In a pre- and postnatal development study in rats, deuruxolitinib was administered to pregnant rats during pregnancy and lactation periods at oral doses of 15, 30, and 75 mg/kg/day. Decreases in liveborn pups and pup survival, decreased pup activity and lower pup body weights, and adverse effects on reproductive outcome in the second generation females (decreased corpora lutea, implantation, and number of live embryos, and increased resorption and post-implantation loss) were noted at 75 mg/kg/day (5 times the MRHD based on AUC comparison), at which maternal toxicity was also observed. No adverse effects on pre- and postnatal development were noted at doses up to 30 mg/kg/day (0.8 times the MRHD based on AUC comparison).
Lactation
Risk Summary
There are no data on the presence of deuruxolitinib in human milk, the effects on the breast-fed infant, or the effects on milk production. Deuruxolitinib was present in the milk of lactating rats (see Data). When a drug is present in animal milk, it is likely that the drug will be present in human milk. Because of the potential for serious adverse reactions in nursing infants, advise women not to breastfeed during treatment with LEQSELVI and for one day after the last dose (approximately 5 to 6 elimination half-lives).
Data
Animal Data
Following a single oral dose of 10 mg/kg administered to lactating rats on lactation day 14, deuruxolitinib concentrations were up to 20 times higher in milk than in plasma.
Females And Males Of Reproductive Potential
Contraception
Females
Based on animal studies, deuruxolitinib may cause fetal harm when administered during pregnancy [see Pregnancy]. Consider pregnancy planning and prevention for females of reproductive potential.
Pediatric Use
The safety and effectiveness of LEQSELVI have not been established in pediatric patients.
Geriatric Use
Of the 600 subjects treated with LEQSELVI 8 mg in phase 3 clinical trials, 2 (0.3%) were 65 years of age or older. Clinical trials of LEQSELVI did not include sufficient numbers of subjects 65 years of age and older to determine whether they respond differently from younger adult subjects.
Renal Impairment
LEQSELVI is not recommended for use in patients with severe renal impairment or end-stage renal disease (eGFR < 30 ml/min). No adjustment of dosage is required in patients with mild or moderate renal impairment.
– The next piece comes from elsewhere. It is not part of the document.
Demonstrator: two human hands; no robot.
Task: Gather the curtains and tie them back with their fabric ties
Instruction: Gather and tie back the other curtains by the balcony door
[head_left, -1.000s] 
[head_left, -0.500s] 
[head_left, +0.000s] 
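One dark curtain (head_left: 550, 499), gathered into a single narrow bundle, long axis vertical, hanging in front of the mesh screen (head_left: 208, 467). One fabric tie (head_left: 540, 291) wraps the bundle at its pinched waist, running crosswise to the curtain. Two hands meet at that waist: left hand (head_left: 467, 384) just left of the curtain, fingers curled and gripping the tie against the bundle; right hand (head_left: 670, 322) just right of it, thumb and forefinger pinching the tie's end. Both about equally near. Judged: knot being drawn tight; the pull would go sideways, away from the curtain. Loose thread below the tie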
The effect of severe renal impairment on deuruxolitinib pharmacokinetics is unknown [see CLINICAL PHARMACOLOGY].
Hepatic Impairment
LEQSELVI is not recommended for use in patients with severe hepatic impairment (Child Pugh C). No adjustment of dosage is required in patients with mild (Child Pugh A) or moderate (Child Pugh B) hepatic impairment.
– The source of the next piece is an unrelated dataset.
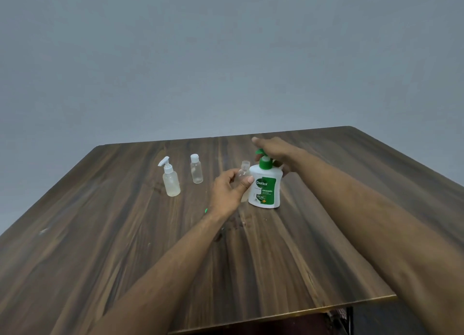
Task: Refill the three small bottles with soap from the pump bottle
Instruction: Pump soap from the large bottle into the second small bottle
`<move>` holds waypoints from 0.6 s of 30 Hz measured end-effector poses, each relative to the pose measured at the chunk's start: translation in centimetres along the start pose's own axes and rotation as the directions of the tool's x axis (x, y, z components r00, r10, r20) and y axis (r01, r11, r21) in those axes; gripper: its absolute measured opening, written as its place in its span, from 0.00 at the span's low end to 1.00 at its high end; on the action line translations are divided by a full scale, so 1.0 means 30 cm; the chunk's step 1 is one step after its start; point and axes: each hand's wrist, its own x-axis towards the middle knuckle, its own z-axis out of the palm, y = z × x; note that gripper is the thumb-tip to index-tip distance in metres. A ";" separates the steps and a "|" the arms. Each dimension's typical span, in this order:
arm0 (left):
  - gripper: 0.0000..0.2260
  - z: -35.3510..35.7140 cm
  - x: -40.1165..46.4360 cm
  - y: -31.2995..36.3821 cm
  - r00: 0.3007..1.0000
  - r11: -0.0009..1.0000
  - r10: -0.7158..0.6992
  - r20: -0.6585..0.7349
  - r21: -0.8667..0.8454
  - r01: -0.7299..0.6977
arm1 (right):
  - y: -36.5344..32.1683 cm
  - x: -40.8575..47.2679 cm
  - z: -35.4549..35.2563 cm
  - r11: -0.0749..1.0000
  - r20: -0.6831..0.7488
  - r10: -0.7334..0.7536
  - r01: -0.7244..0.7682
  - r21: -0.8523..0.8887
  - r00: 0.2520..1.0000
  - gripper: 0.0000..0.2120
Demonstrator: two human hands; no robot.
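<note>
- The left hand (227, 190) has its fingers (247, 181) curled round a clear small bottle (243, 174), mouth open, pressed against the side of the pump bottle (265, 186).
- The right hand (273, 150) lies over the green pump head (263, 156), its fingers fairly straight — pressing, not gripping, as far as I can tell.
- To do this well, I judge: keep the mouth directly under the nozzle tip, bottle upright, and press slowly so the soap drops in rather than down the outside.
- Beyond the left fingers on the tabletop (276, 259) stand a spray-top bottle (170, 180) and a capped bottle (196, 170) — both apart from either hand.
</note>
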 end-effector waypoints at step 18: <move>0.14 0.027 0.039 -0.024 0.919 0.975 0.136 0.371 0.112 -0.190 | 0.003 -0.004 -0.170 0.533 0.333 -0.504 0.590 -0.607 0.797 0.18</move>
The effect of severe hepatic impairment on deuruxolitinib pharmacokinetics is unknown [see CLINICAL PHARMACOLOGY].
CYP2C9 Poor Metabolizers
Based on modeling, higher exposure of deuruxolitinib in patients who are CYP2C9 poor metabolizers is expected with concomitant use of LEQSELVI, which may increase the risk of LEQSELVI-associated serious adverse reactions. Before initiation of treatment with LEQSELVI, test patients to determine CYP2C9 genotype. An FDA-cleared or -approved test for the detection of CYP2C9 variants to direct the use of LEQSELVI is not currently available. [see WARNINGS AND PRECAUTIONS and CLINICAL PHARMACOLOGY].